Similarly, configure the Chat OpenAI Custom component by entering your API key and saving the credentials. Select your preferred model from the options available on the Regolo Models page; for this example, “Llama-3.1-8B-Instruct” is used. In the Additional Parameters, set https://api.regolo.ai/v1 as the base URL and save.

Upserting Documents into the Vector Database and finalize the flow

With the chatflow setup complete, the next step is to transform our documents into vectors and insert them into the vector database. To begin this process, save your flow using the designated save button, ensuring to provide it with a meaningful name for future reference. Once the flow is saved, a green “Upsert DB” button will appear in the upper right corner, marked with a database icon. Clicking this button initiates the upserting operation, which may take several minutes depending on the size of your document store.

Upon completion, a popup will confirm the number of documents successfully inserted and provide a preview of the sources. After verifying this information, you can save the flow again and proceed to the actual testing phase.

Open the chat window by clicking the purple button in the top right corner and pose a query that pertains to the content within your documentation. You will notice that the bot now responds accurately, citing sources and keeping the conversation focused on the topics it has been trained on. This ensures a precise and reliable interaction tailored to your specific documentation needs.

Advice and Conclusions

In this brief tutorial, we’ve explored just one of the many possible flows enabled by Flowise, using one of the simplest configurations. However, the potential of Flowise extends far beyond this. For example, you could replace the vector database with more powerful options like Qdrant or Pinecone to achieve faster response times and handle larger volumes of documentation. Additionally, you could implement a conditional response flow, where an agent manages certain types of responses already within the documentation or redirects users to an agent that suggests more creative answers, or even to an email inbox for handling with a human-in-the-loop. Flowise also supports automated agent flows and integrations with various third-party services, exponentially increasing its potential.
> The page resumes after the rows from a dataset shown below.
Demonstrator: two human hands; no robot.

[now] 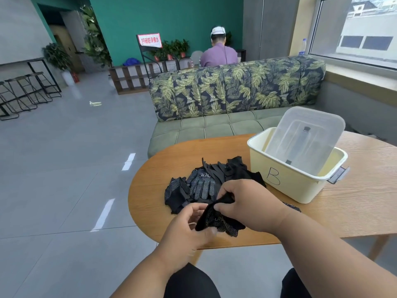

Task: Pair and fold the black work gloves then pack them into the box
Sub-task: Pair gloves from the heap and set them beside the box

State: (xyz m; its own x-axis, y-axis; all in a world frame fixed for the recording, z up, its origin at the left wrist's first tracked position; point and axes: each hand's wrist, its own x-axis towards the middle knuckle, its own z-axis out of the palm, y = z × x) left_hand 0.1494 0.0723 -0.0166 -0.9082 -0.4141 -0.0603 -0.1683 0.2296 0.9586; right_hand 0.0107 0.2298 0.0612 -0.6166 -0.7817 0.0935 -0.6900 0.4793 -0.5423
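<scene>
Left hand (pixel 186 230) and right hand (pixel 247 201) both grip one black dotted fabric glove (pixel 217 219), near surface (pixel 354 211) edge; cream plastic box (pixel 296 179) far right.

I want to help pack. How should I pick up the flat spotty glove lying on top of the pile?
Probably by its cuff end. The dotted glove lies flat on the pile, fingers pointing toward the table's near edge, cuff toward the box. Come from above and pinch the cuff: the floppy fingers would then hang straight, free of the other gloves.
</scene>
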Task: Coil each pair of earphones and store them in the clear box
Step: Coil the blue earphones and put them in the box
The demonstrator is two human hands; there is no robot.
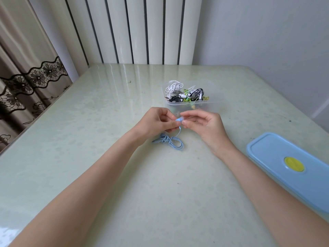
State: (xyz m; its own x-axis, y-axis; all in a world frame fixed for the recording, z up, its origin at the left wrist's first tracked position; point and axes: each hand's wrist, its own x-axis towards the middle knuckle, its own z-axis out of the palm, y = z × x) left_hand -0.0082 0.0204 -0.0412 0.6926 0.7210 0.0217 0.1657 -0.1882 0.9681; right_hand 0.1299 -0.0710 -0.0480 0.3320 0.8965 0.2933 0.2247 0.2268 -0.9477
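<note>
Both hands are raised just above the table top, fingertips meeting around one blue earbud (179, 119). The left hand (156, 122) has thumb and forefinger curled onto the near side of the earbud, pinching it; the remaining fingers are folded beneath. The right hand (203, 123) has its fingertips closed against the opposite side of the same earbud, with the other fingers loosely bent behind them.

From the pinch, a thin blue cable drops to the blue earphones (170, 141), which lie as a loose, partly tangled coil on the table, directly below and slightly toward the person from the left fingertips.

The clear box (213, 104) stands just beyond the fingertips, nearest the right hand, lid off. It contains white earphones (173, 87), black earphones (175, 99), a black-and-white pair (195, 92) and yellow-green earphones (188, 99), heaped together.

The blue lid (284, 166), bearing a round yellow-green centre piece, lies flat well to the right of the right hand, beside that forearm.

Surface: the table (89, 139) is pale green, glossy and reflective, with faint mottling and a few small dark specks.

Room: vertical white panels with dark gaps (135, 29) stand behind the far edge; a plain pale wall (267, 41) to the right; a beige curtain with a black lace band (26, 72) to the left
</note>
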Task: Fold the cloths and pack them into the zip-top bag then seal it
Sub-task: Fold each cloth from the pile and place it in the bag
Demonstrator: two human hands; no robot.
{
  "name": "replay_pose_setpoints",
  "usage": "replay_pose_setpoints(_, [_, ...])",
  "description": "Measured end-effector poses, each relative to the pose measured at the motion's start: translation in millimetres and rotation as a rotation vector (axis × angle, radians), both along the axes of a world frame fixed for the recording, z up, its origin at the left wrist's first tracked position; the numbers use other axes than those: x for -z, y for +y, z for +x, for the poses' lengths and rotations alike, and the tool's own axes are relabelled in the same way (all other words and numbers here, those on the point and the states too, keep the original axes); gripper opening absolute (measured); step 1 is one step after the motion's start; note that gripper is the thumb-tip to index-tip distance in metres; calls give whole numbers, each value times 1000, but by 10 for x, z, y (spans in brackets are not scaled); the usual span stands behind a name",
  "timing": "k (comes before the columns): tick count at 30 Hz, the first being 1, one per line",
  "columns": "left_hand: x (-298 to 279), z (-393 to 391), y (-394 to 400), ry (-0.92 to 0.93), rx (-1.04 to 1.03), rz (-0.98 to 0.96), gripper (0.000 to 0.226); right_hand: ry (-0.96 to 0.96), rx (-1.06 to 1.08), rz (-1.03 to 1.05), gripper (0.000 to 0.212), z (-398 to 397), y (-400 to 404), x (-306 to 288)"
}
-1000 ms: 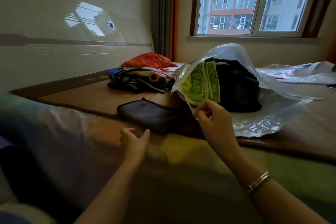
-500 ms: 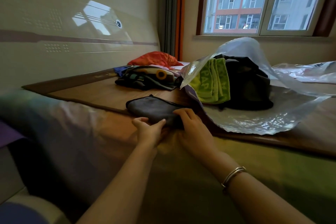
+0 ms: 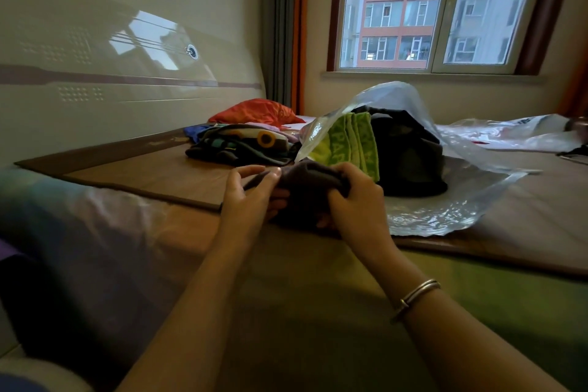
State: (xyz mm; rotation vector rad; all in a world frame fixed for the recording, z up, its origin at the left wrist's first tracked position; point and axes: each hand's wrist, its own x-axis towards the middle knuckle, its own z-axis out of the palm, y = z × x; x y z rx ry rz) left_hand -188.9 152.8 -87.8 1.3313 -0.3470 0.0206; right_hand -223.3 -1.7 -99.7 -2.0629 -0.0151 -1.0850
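You hold a soft, dark grey cloth (image 3: pixel 305 191) bunched between both hands just in front of the bag's mouth: your left hand (image 3: pixel 251 197) pinches its edge, your right hand (image 3: pixel 356 200) curls over its top. The crinkly clear bag (image 3: pixel 445 200) on the smooth mat (image 3: pixel 152 169) holds a ribbed green towel (image 3: pixel 353 143) and a black garment (image 3: pixel 410 153).

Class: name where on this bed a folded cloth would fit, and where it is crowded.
Free: the brown mat left of the dark cloth pile. Crowded: around the zip-top bag, where both hands, left and right, grip the grey cloth.
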Motion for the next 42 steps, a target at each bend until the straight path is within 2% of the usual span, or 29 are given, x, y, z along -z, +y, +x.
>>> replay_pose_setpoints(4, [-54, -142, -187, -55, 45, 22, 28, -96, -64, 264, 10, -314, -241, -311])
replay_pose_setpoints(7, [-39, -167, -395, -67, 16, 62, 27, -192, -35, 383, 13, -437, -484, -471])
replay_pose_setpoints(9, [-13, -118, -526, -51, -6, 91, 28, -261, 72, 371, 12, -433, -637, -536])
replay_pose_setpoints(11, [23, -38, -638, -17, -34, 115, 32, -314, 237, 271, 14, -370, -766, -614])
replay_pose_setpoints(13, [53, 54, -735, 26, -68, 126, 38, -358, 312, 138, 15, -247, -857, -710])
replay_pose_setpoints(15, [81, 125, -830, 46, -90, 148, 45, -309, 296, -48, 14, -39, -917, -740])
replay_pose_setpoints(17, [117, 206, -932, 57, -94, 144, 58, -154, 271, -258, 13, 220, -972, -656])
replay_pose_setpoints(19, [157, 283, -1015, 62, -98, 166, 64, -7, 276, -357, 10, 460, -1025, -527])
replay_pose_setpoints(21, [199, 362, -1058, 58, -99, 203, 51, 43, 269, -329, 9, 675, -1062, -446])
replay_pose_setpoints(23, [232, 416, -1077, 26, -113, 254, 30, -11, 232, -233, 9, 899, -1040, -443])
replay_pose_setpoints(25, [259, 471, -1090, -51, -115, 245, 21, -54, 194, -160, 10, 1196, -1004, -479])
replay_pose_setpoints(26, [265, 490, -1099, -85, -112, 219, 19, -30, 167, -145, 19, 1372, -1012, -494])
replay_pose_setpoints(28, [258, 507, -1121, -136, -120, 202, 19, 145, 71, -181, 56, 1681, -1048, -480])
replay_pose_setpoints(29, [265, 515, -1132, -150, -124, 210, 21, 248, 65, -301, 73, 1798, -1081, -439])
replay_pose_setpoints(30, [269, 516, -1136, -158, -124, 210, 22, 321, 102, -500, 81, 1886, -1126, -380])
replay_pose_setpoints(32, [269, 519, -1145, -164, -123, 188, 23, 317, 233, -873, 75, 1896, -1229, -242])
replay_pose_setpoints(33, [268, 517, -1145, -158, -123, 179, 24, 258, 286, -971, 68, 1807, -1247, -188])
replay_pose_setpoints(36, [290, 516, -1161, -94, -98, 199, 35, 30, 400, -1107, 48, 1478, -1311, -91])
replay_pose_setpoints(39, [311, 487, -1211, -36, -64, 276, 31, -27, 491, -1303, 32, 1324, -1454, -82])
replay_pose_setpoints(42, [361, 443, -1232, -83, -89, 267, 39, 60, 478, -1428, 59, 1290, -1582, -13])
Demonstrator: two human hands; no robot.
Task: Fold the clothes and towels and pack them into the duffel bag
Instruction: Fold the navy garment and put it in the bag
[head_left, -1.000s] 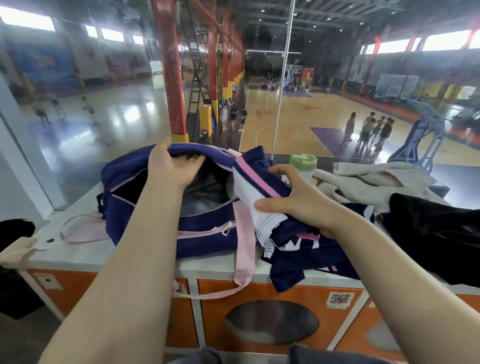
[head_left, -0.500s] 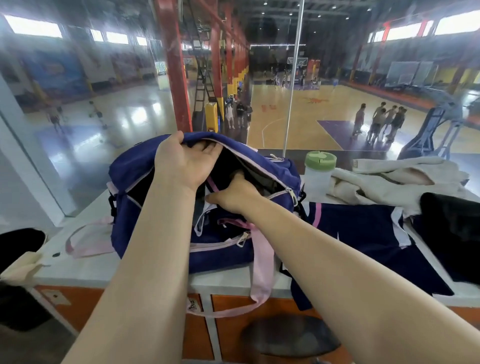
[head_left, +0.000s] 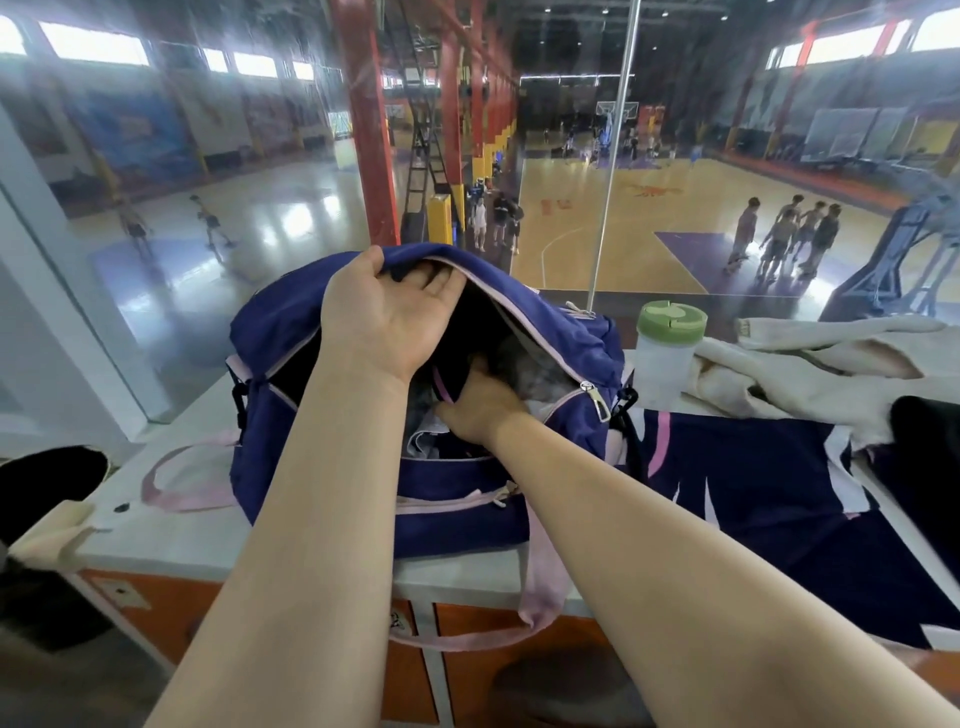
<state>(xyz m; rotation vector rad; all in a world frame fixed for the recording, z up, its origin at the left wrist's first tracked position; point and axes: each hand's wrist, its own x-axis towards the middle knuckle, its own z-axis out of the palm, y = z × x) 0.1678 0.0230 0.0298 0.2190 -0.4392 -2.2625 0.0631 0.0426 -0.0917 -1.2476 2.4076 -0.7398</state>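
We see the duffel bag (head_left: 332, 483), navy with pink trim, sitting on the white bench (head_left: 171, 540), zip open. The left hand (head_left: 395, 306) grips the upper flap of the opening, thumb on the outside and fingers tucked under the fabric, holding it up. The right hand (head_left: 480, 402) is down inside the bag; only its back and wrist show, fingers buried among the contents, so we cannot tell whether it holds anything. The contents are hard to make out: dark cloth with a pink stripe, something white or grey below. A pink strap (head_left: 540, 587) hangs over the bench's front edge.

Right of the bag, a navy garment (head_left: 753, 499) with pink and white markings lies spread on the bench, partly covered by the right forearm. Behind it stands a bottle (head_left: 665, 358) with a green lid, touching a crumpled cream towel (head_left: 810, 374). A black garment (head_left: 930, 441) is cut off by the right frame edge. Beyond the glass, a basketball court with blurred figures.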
Another noteworthy aspect is that once you have created a chat flow or an agent flow, if Flowise is running on a production server, you can easily expose the chat or agent by embedding it in a webpage or application with a simple click. This is facilitated by Flowise’s ability to manage and offer a public UI on demand, which is also highly customizable in terms of colors and icons.

After spending some hours exploring Flowise, I can confidently say it is worth delving deeper into. The integration with open models and privacy-oriented systems like Regolo.ai is not only straightforward but also very simple. This makes Flowise a powerful and versatile tool for anyone looking to maximize the potential of artificial intelligence in managing documentation and automating processes.